Depuis ce 24 novembre 2021 à Douala et ce jusqu’au 26 novembre prochain, l’eau est au cœur d’un atelier régional.

Sachant qu’elle est une ressource vulnérable, limitée, indispensable à la vie, au développement et à l’environnement, son développement et sa gestion durable devraient être fondés sur une approche impliquant usagers, planificateurs et décideurs à tous les niveaux. Pour tous ces usages tant en agriculture, élevage et pisciculture, l’eau a une dimension économique et devrait être considérée comme un bien économique. C’est pourquoi une réflexion sur les mécanismes de renforcement des instruments de coopération transfrontalière pour la gestion des conflits liés à l’exploitation des ressources dans le sous bassin du Logone est nécessaire.

L’atelier est en conformité avec l’objectif de la Charte de l’eau du Bassin du Lac Tchad.
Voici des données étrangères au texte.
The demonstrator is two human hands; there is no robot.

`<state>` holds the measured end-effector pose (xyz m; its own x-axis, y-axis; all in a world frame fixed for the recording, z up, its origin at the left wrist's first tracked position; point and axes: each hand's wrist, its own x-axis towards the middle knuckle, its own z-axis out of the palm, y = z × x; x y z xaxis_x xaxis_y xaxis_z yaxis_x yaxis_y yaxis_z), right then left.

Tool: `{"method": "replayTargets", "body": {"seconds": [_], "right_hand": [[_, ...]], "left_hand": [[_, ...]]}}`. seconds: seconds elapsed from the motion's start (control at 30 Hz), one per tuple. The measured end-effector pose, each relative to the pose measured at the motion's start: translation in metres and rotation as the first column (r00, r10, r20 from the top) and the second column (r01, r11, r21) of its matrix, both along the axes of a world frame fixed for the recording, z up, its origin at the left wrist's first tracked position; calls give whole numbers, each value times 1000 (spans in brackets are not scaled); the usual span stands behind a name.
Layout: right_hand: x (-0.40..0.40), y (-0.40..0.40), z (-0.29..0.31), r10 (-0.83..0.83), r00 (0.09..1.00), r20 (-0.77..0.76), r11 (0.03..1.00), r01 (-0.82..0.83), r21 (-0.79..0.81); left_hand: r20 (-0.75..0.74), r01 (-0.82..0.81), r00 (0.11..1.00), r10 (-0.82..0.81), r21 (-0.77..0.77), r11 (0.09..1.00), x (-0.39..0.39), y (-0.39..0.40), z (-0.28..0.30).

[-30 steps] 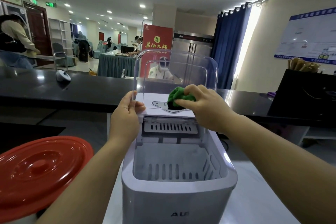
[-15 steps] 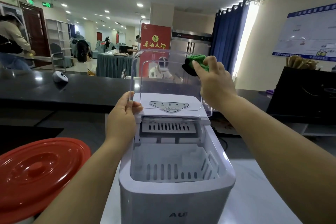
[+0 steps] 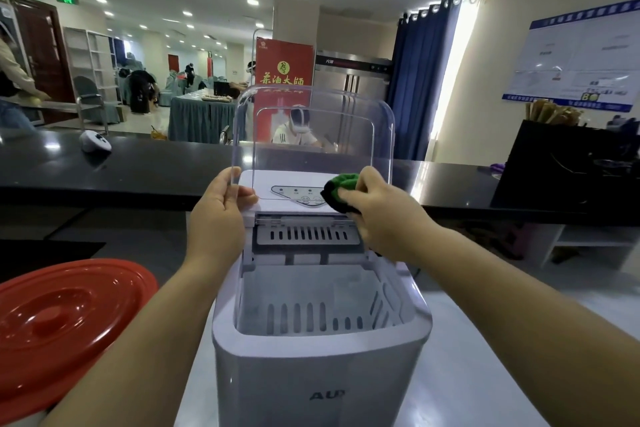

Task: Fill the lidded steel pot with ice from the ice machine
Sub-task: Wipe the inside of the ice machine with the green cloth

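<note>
- Whereas half a second ago the right hand held the green cloth up at the lid's top right corner, it is now low again, at the lid's lower right by the control panel.
- Fingers and thumb of the right hand are bunched round the cloth, which touches the clear lid.
- As before, the left hand pinches the lid's lower left edge, thumb in front, fingers behind, and the lid stands upright.
- Below the hands the ice machine is open at the top; its slotted basket shows no ice that I can make out.
- Open room lies over the basket between the two forearms; the white table is bare to the machine's right.
- At the left, a red lid sits just beside the left forearm.
- Whether a steel pot is under that red lid cannot be told.
- Behind the machine runs a black counter.
</note>
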<state>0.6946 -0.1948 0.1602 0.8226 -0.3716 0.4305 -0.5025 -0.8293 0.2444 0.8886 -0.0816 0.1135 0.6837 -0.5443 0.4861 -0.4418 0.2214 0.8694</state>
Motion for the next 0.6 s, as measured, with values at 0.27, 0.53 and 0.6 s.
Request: {"method": "replayTargets", "body": {"seconds": [0.27,0.53,0.6], "right_hand": [[-1,-16,7,39,997,72,996,-33,-85],[5,-35,43,-40,943,330,976,108,-190],[6,-37,52,-81,927,367,974,151,-167]], "left_hand": [[10,-5,1000,5,1,1000,-1,0,-1],[23,-19,1000,19,9,1000,0,0,-1],[21,-18,1000,18,9,1000,0,0,-1]]}}
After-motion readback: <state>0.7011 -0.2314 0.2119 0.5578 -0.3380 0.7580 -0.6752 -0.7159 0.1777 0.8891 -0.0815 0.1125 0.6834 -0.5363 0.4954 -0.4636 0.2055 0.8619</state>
Il est organisé conjointement par la Commission du Bassin du Lac Tchad (CBLT), l’Union internationale pour la conservation de la nature (UICN), et le projet GEF-PNUD. Les travaux constituent aussi une occasion pour les participants d’échanger et de renforcer les compréhensions sur l’importance de la coopération transfrontalière pour la gestion équitable et durable des ressources du fleuve Logone largement partagées entre le Tchad et le Cameroun. «La gestion du Bassin du Lac Tchad est aujourd’hui en proie à beaucoup de difficultés. C’est pourquoi le présent atelier est un moment qui regroupe tous les acteurs à la fois les ministères sectoriels, les experts, les universitaires, les usagers de l’eau, les élus locaux du Cameroun et du Tchad. Tous vont essayer de réfléchir ensemble à pour trouver des solutions à la fois adaptées et endogènes. Il est donc question de bâtir un dialogue au niveau des cours d’eau», précise Armel Gilles Mewouth Thang de l’UICN-Programme Cameroun.

Charte de l’eau
La CBLT s’est dotée d’un cadre juridique et réglementaire qui est celui de la Charte de l’eau du Bassin du Lac Tchad adoptée le 30 avril 2012 par les chefs d’État et de gouvernement de la CBLT. La Charte est aujourd’hui dans un processus de mise en vigueur après sa ratification par les quatre pays membres de la Commission. L’objectif global est de créer un environnement favorable à la mise en œuvre des synergies d’actions pour la gestion équitable et le développement efficace et durable des ressources en eau et de l’environnement du Bassin de Lac Tchad. Ceci dans la perspective d’une «amélioration de manière significative des conditions de vie de la population tchadienne, et aussi par rapport à leur sécurisation. Et sachant que la gestion de ces ressources s’opére de manière intégré entre le Cameroun et le Tchad, il sera question de prendre en compte le changement climatique actuel et ses conséquences très précises sur la gestion d’une manière générale», explique Ignabe Padacke, directeur général technique des Ressources en eau et Réglementation au Tchad.